Task goal. From the material that follows, please give the number of lines containing the string "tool", and that number alone.
+++ Data +++
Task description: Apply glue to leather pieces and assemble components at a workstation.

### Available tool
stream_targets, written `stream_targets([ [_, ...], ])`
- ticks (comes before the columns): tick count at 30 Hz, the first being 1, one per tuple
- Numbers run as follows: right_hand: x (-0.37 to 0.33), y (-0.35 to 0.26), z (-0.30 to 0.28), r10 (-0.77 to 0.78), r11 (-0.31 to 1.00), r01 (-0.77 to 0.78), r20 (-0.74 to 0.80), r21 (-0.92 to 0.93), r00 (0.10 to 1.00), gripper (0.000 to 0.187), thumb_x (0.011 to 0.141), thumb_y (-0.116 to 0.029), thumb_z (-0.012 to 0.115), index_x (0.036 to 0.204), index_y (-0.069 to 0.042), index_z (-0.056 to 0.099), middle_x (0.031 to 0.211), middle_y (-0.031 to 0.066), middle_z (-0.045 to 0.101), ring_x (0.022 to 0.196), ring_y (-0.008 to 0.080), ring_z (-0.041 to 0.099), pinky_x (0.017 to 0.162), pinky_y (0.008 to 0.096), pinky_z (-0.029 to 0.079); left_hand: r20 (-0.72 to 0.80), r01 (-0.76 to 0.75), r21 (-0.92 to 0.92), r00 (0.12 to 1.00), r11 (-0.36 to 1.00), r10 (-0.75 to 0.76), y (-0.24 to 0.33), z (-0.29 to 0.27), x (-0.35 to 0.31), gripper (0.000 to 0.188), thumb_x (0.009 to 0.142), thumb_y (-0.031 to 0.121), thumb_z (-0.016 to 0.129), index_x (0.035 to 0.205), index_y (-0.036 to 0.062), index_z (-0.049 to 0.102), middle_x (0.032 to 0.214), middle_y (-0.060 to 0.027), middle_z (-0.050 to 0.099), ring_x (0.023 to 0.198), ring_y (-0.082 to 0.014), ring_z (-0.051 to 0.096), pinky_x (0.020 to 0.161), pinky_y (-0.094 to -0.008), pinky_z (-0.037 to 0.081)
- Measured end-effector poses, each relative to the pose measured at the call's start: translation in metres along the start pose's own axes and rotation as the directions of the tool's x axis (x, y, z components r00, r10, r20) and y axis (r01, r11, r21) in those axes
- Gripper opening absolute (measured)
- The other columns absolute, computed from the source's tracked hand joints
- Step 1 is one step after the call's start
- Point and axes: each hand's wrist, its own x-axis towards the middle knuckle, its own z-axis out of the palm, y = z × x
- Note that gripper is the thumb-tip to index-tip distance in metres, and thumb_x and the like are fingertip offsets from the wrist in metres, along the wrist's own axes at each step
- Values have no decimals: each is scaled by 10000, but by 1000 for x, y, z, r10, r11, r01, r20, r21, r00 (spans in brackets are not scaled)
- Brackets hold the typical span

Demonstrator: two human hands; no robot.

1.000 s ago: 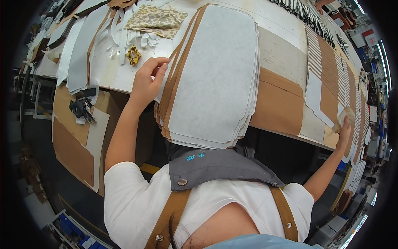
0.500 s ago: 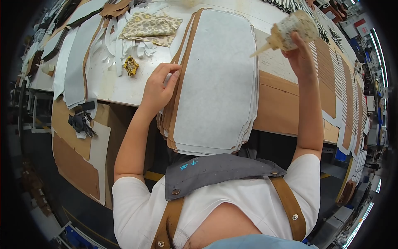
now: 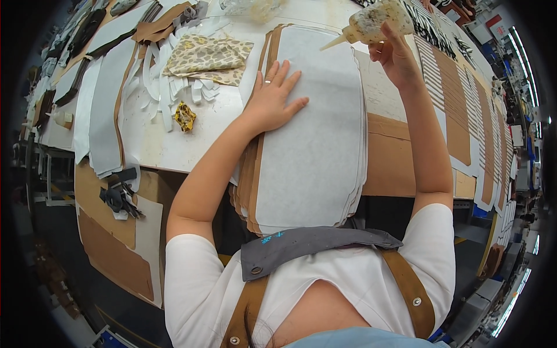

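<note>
Pale workshop desk (image 3: 162,149) is before the person, whose grey apron (image 3: 316,241) bears blue characters. Over its front edge extends a stack of white-faced brown sheets (image 3: 316,174), probably flexible, best lifted by their sides; the left hand (image 3: 271,107) lies on it, fingers spread apart. Near the stack's far right corner, the right hand (image 3: 397,58) has its fingers clamped on a nozzled squeeze bottle (image 3: 380,22), seemingly light and soft, best gripped around its body; no label is readable.

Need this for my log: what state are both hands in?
Left hand: open, spread on the pale top sheet.
Right hand: closed, holding the nozzled bottle.
</note>
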Motion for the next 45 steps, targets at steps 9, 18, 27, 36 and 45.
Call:
stream_targets([
  [9,40,5,-1,-46,859,74,68,-507,997,506,784,-445,630,1026,-20,503,839,60,561,585,69,519,385,181,342,85,-19,-15,996,1000,20,8,0,7,557,863,405,471,1295,62,392,1390,-191,266,1313,-321,197,1074,-434,118],
  [18,80,5,39,-35,973,44,44,-225,998,499,782,-438,640,1040,-32,507,731,58,598,509,99,552,443,215,466,-91,51,-116,994,992,-61,-21,11,10,516,862,351,491,1283,62,417,1404,-164,266,1315,-302,208,1069,-436,138],
  [27,101,21,57,-116,908,123,43,-401,992,485,779,-409,656,1021,-14,513,717,64,598,489,112,551,403,220,447,37,56,-208,998,976,-49,-24,6,10,528,886,360,448,1332,91,358,1441,-138,199,1343,-274,153,1080,-442,83],
  [36,118,44,56,-187,916,190,43,-354,981,484,786,-436,638,1001,-18,520,685,57,583,449,89,521,369,201,416,-24,56,-162,998,985,-60,-20,4,9,471,874,327,461,1278,89,419,1421,-110,269,1341,-263,169,1071,-459,16],
  [45,123,56,62,-178,937,155,-45,-314,983,498,779,-451,640,984,-13,521,671,52,573,431,86,508,346,201,404,-21,64,-215,997,975,-71,-22,3,8,444,874,321,460,1253,90,442,1392,-109,321,1327,-244,217,1067,-460,75],
])
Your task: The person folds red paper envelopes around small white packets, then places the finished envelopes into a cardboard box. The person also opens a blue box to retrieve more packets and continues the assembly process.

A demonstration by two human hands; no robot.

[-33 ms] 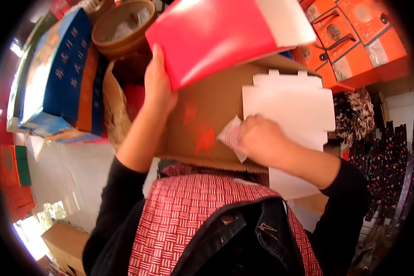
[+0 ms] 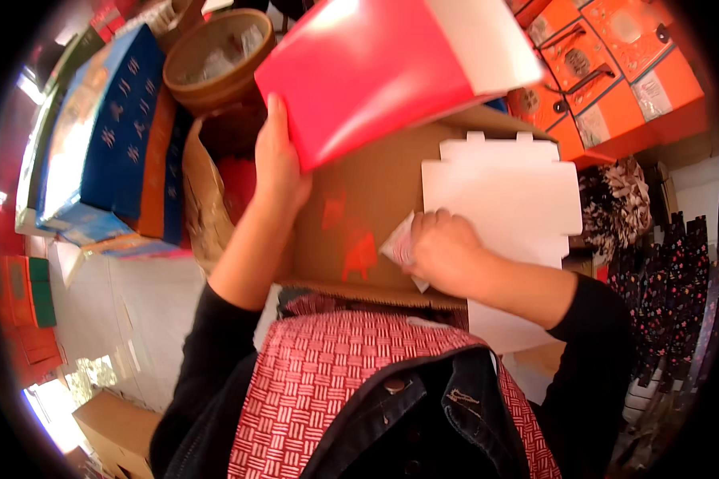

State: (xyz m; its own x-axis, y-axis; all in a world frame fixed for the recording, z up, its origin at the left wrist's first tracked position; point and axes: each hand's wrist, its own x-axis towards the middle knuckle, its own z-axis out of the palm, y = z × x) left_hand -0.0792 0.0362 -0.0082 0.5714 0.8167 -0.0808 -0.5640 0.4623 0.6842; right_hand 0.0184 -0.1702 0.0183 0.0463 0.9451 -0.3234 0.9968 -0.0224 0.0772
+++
Response area. 2